COVID-19: IL VENEZUELA CHIEDE AIUTO AL FONDO MONETARIO INTERNAZIONALE?

Sono le 19:00 del 17 marzo (ora italiana) quando da Caracas il Ministro degli Esteri del Venezuela, Jorge Arreaza, dà l’annuncio su Twitter: il presidente Maduro ha ufficialmente richiesto l’intervento del Fondo Monetario Internazionale (FMI) per ottenere un prestito di 5 miliardi di dollari per affrontare l’emergenza coronavirus.

Il Venezuela richiede accesso al fondo “Rapid Financing Instrument” (RFI), che ha il compito di fornire rapida assistenza finanziaria ai Paesi membri in difficoltà e che prevede un tasso di interesse zero e il ripagaldoldmento tra i 3 e i 5 anni.
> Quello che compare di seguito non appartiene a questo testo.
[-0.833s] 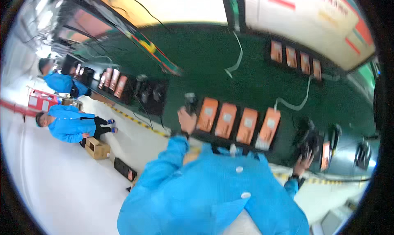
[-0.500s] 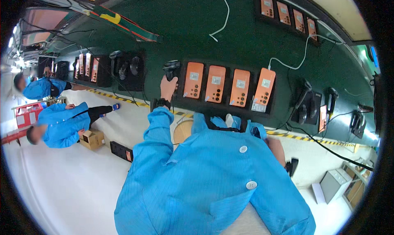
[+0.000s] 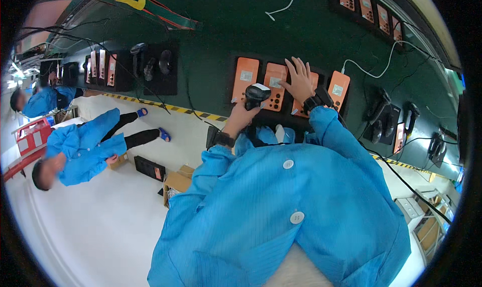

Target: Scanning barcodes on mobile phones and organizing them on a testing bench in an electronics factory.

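Note:
My left hand [image 3: 240,118] is wrapped round a black handheld barcode scanner [image 3: 257,93], whose head is over the gap between the first phone [image 3: 245,81] and the second phone [image 3: 274,80]. These orange phones lie in a black tray [image 3: 261,120], backs up, each with a white label. My right hand [image 3: 300,84] is over the third phone [image 3: 314,79] with its fingers spread, hiding most of it. Its thumb reaches toward the second phone; whether it touches cannot be told. At the tray's right end the fourth phone [image 3: 338,90] has a white cable plugged in.
Another tray of orange phones [image 3: 365,7] sits at the far right of the dark green bench. Scanners [image 3: 381,109] and black cables lie to the right. More phones [image 3: 111,70] and a black mat [image 3: 168,81] are on the left. A person in blue [image 3: 85,146] is at the left.
My left hand has carried the scanner right, from beside the tray to over the phones. My right hand has come up from below the bench edge to the third phone.

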The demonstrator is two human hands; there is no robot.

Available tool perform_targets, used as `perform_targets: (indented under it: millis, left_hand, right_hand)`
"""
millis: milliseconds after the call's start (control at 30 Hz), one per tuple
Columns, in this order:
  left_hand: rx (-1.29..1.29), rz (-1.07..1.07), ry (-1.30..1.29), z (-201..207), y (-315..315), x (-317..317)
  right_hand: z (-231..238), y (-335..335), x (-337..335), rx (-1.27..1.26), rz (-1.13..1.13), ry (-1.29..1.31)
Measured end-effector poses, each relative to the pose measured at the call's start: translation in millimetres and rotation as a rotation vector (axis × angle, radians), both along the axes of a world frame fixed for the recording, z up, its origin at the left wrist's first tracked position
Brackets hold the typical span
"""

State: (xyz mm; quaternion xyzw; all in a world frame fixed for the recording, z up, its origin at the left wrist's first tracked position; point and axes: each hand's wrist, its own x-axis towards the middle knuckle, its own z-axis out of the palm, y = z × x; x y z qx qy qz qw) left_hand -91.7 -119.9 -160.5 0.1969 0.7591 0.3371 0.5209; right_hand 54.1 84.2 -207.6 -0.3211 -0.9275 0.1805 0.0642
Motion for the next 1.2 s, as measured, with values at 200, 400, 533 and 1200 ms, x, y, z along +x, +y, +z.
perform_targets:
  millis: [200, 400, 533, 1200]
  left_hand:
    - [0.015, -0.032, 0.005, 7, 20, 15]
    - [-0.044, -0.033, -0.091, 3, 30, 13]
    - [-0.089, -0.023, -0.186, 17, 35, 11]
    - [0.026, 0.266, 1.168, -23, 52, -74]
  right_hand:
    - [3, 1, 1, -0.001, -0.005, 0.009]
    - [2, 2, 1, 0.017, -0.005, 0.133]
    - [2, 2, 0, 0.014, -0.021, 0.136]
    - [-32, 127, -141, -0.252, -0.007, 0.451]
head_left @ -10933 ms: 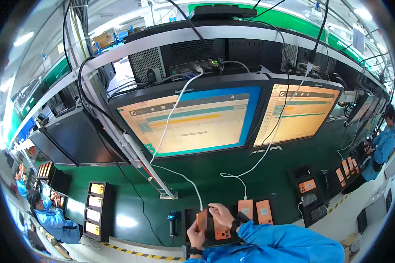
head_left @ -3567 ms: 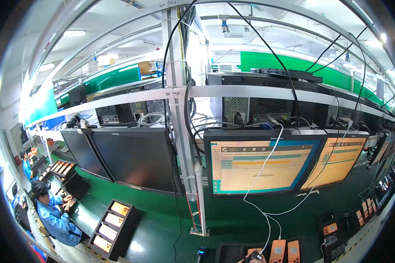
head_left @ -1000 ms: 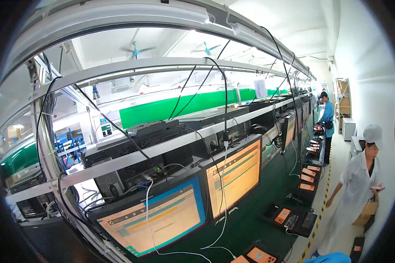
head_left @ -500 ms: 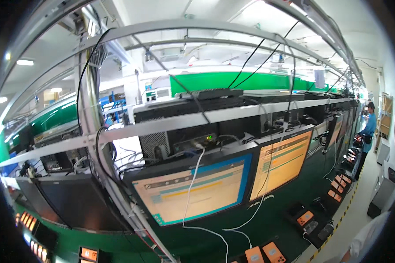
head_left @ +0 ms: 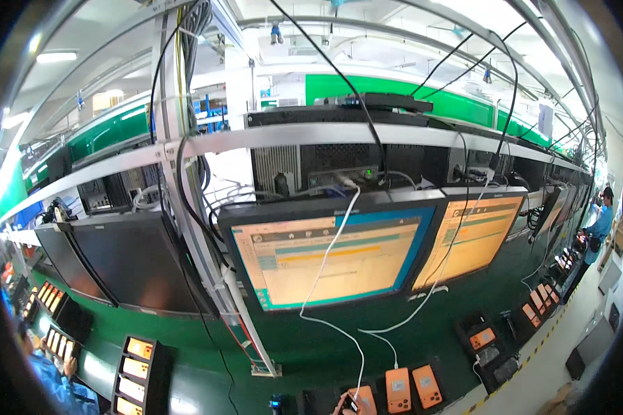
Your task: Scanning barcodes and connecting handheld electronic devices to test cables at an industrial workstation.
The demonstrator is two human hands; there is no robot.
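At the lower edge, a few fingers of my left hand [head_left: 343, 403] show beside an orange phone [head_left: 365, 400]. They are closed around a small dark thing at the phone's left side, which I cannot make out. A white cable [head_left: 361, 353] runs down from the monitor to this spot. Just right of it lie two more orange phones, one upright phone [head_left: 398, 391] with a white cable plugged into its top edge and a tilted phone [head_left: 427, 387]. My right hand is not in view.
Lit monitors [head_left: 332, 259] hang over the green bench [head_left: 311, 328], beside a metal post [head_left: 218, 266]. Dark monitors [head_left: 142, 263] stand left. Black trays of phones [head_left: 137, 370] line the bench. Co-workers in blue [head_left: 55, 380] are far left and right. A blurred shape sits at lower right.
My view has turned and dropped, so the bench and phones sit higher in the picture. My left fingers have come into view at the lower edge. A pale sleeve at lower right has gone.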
Il FMI, solitamente rapido quanto un bradipo nel rispondere a simili richieste, ha un guizzo e replica in pochissime ore: “Non c’è chiarezza sul riconoscimento internazionale” del governo Maduro da parte dei suoi 189 membri, indi per cui non se ne fa niente. Il FMI non concederà il prestito richiesto da Caracas perché non sa chi è il Presidente del Venezuela, Maduro o Guaidò. Nega così 5 miliardi a 30 milioni di venezuelani.

Stamattina i media internazionali si soffermano sulla “svolta” di Maduro più che sul rifiuto del prestito da parte del FMI. La BBC, il “Clarín” argentino, La Repubblica nostrana, sottolineano come il chavismo abbia sempre considerato il FMI nemico del popolo venezuelano e dei popoli del mondo, uno strumento “al servizio dell’imperialismo”. La richiesta di aiuto è dunque il segno del cedimento di Caracas.

Sarà vero?
In realtà la mossa del Venezuela apre una contraddizione nel campo del nemico e dà un colpo alla strategia dell’embargo imposto dagli Stati Uniti e dai suoi alleati. La richiesta ha il compito di metter pressione su uno dei principali organismi controllati da Washington.
Nel caso il FMI avesse accettato la richiesta (e anche l’Iran ne ha avanzata una simile), Caracas avrebbe aperto una breccia nel “bloqueo” e, per di più, l’avrebbe fatto ricevendo un’iniezione di denaro utile ad affrontare la crisi sanitaria. Il FMI avrebbe riconosciuto il Governo Maduro e reso più facile ottenere linee di finanziamento da parte di altri organismi internazionali.

Per questo il FMI ha fatto le corse ad opporre un rifiuto: la guerra al governo Maduro deve continuare. Così facendo, però, mostra con chiarezza che FMI, Stati Uniti e tutti coloro che sono partecipi del blocco contro Caracas sono colpevoli di non voler aiutare il popolo venezuelano ad affrontare la pandemia Covid-19.
Il rifiuto del FMI, insomma, mette in evidenza la brutalità di un blocco criminale che uccide letteralmente il popolo venezuelano.

Non sono solo gli USA a perpetrare questo crimine. Il Novo Banco portoghese tiene sequestrato 1 miliardo 600 milioni di euro del popolo venezuelano; la Bank of England 400 tonnellate di oro, sempre del popolo venezuelano. Una ricchezza che il governo di Caracas potrebbe da subito utilizzare per affrontare il coronavirus e che invece rimangono bloccati nelle banche, con l’unico obiettivo di abbattere Maduro.

Il blocco contro il Venezuela è un crimine contro 30 milioni di venezuelani. È un crimine contro l’umanità. E l’Italia dovrebbe agire in ogni possibile sede per far sì che, se non la giustizia, un minimo di umanità si imponga, a maggior ragione in tempi difficili come quelli che stiamo vivendo da qualche settimana a questa parte.